Task: In the records that follow, find each line with the word "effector" and copy it.

======== Dataset extract ========

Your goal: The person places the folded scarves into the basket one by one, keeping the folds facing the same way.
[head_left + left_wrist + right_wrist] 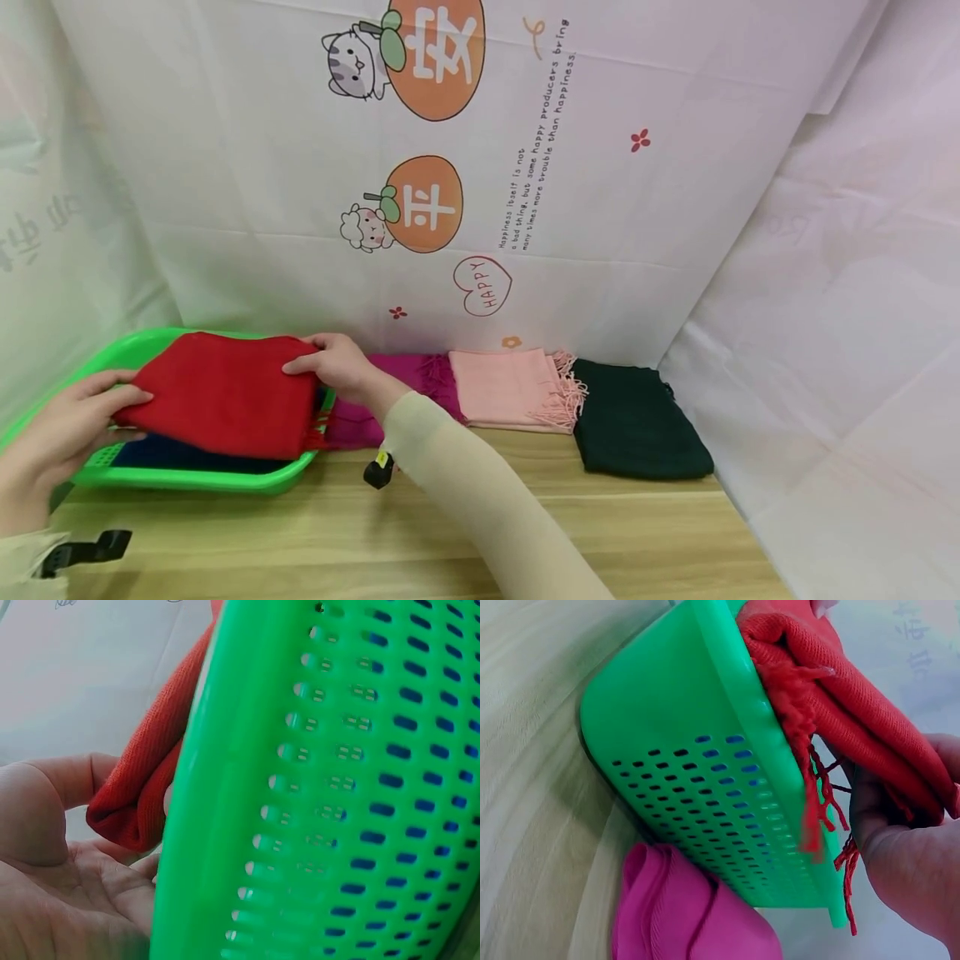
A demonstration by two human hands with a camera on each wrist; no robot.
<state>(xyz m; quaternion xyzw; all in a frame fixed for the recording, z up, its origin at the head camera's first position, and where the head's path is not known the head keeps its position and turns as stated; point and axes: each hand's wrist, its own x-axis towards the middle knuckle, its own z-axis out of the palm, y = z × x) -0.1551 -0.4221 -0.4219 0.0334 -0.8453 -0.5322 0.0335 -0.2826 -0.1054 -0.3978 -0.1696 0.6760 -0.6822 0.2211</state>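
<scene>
A folded red fringed scarf [225,396] is held above a green plastic basket [247,482] on the left of the table. My left hand [71,429] grips its left edge, thumb on top. At its upper right corner my right hand [337,367] pinches it. In the left wrist view the scarf's folded edge [142,772] lies between thumb and fingers, beside the basket wall [195,787]. Red fringe [810,772] hangs over the basket rim in the right wrist view. Beneath the scarf, dark blue cloth [180,454] shows inside the basket.
Along the back wall lie a folded magenta scarf [360,425], a pink fringed scarf [502,387] and a dark green scarf [637,421]. The magenta one is right beside the basket. White printed cloth [600,208] hangs behind the wooden table [450,517] and at both sides.
</scene>
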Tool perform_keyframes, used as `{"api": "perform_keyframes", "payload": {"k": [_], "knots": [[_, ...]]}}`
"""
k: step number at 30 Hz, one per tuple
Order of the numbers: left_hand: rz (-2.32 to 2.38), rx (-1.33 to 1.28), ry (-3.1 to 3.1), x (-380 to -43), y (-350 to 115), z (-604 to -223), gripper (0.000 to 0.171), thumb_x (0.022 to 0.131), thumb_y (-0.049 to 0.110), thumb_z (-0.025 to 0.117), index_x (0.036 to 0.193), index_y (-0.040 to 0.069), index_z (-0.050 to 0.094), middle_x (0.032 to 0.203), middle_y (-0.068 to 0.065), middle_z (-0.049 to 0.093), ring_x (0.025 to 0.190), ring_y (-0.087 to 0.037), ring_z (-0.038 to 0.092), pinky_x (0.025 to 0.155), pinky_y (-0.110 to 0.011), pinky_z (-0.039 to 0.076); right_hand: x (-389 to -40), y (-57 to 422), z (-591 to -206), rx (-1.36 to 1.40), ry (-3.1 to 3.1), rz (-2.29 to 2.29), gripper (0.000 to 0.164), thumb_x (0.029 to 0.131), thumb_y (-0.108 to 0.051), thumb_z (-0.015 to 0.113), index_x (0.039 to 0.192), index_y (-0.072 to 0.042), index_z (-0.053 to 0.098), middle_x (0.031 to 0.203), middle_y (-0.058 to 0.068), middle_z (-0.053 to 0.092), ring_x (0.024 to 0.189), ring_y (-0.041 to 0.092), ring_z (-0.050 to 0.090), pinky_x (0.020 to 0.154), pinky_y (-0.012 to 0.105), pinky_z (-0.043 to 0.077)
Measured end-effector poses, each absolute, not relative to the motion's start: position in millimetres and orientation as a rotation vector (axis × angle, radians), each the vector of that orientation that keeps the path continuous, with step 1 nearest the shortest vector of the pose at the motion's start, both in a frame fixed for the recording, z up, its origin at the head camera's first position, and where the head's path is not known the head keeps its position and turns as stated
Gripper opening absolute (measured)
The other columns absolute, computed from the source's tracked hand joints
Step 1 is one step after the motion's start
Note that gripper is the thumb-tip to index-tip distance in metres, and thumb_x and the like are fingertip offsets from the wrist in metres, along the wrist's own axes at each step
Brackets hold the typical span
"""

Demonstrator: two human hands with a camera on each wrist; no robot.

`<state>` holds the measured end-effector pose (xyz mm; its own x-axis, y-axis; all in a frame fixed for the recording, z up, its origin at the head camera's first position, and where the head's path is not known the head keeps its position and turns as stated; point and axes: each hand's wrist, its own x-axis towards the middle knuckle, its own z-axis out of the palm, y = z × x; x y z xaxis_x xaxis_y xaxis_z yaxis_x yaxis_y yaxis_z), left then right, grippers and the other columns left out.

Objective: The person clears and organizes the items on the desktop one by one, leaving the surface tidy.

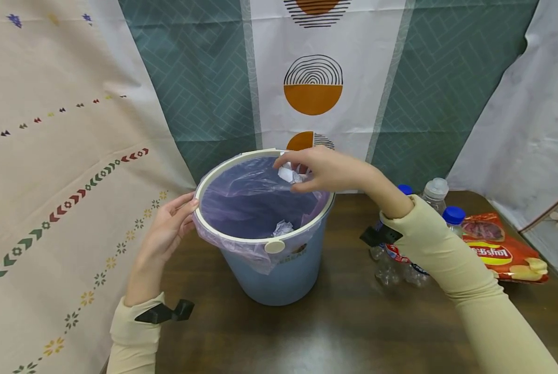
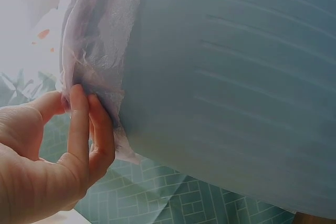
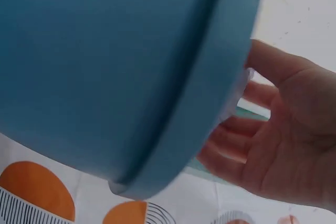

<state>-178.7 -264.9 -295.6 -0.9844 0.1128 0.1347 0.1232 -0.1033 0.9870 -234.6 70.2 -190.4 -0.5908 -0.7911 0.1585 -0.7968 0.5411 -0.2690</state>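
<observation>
A blue trash bin (image 1: 279, 275) with a cream rim (image 1: 213, 174) stands on the table, lined with a thin purplish bag (image 1: 260, 254) folded over its edge. At the left side of the rim, my left hand (image 1: 166, 223) pinches the edge and liner between thumb and fingers. My right hand (image 1: 335, 169) is over the far right part of the opening, holding a crumpled white paper (image 1: 289, 173) with its fingers. Another crumpled paper (image 1: 283, 228) lies inside the bin. In the right wrist view the bin wall hides the fingertips of my right hand (image 3: 283, 124).
Several clear plastic bottles, one with a blue cap (image 1: 453, 214), are at the right, partly behind my right sleeve (image 1: 439, 254). Beside them lies a red chip bag (image 1: 503, 249). The brown table (image 1: 344, 322) meets a patterned curtain (image 1: 204, 78) behind the bin.
</observation>
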Motion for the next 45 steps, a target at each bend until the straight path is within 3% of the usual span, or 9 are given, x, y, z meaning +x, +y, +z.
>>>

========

Written answer:
Measured end-effector poses, each absolute, not relative to the motion's start: position in millimetres and orientation as a rotation vector (axis × angle, radians), each the vector of that orientation that keeps the path continuous, with step 1 nearest the shortest vector of the pose at the motion's start, both in a frame fixed for the recording, z up, its origin at the head camera's first position, and where the head's path is not known the head keeps its position and turns as stated
`<state>` holds the measured end-effector pose (xyz mm; its own x-axis, y-axis; all in a frame fixed for the recording, z up, its origin at the head camera's first position, and where the head's path is not known the head keeps its position and turns as stated; point and axes: each hand's wrist, its own x-axis towards the middle knuckle, its own z-axis out of the palm, y = z × x; x y z xaxis_x xaxis_y xaxis_z yaxis_x yaxis_y yaxis_z), left then right, grippers and the other columns left out.

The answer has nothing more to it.